◆ **How to complete this task**
Write out the lines below once more, exactly as they appear. Do not include pictures.

◆ **Recorded information**
^^^^^^^^^^^^^^^^

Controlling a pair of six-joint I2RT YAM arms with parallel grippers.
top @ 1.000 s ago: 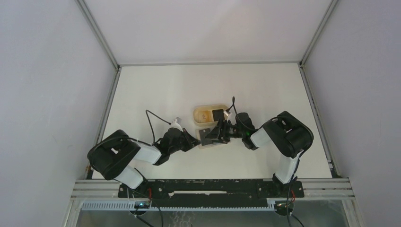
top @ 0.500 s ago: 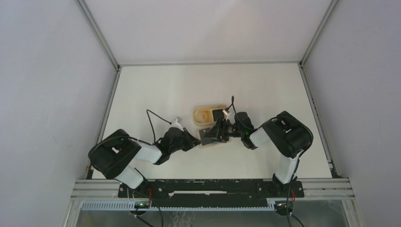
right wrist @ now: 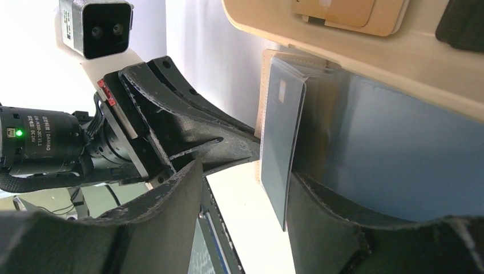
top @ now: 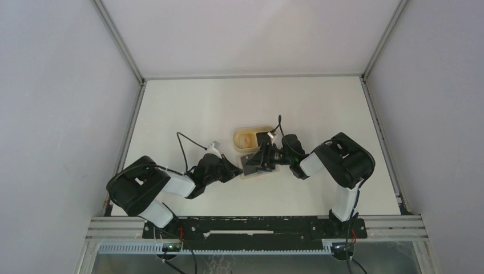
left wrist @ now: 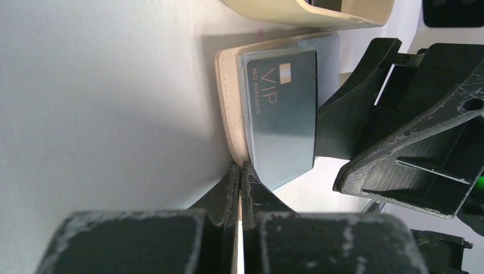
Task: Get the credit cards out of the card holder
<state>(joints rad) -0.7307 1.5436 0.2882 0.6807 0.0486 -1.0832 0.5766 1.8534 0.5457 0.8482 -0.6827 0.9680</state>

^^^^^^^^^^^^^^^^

◆ **Exercise output**
Controlling a pair of six-joint I2RT YAM arms with parallel grippers.
top @ 1.000 s ago: 
top @ 0.500 s ago: 
right wrist @ now: 
top @ now: 
left wrist @ now: 
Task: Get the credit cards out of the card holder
<state>(joints rad) -0.7307 1.5436 0.2882 0.6807 0.0486 -1.0832 0.5766 1.8534 0.5457 0.8482 -0.6827 0.9680</state>

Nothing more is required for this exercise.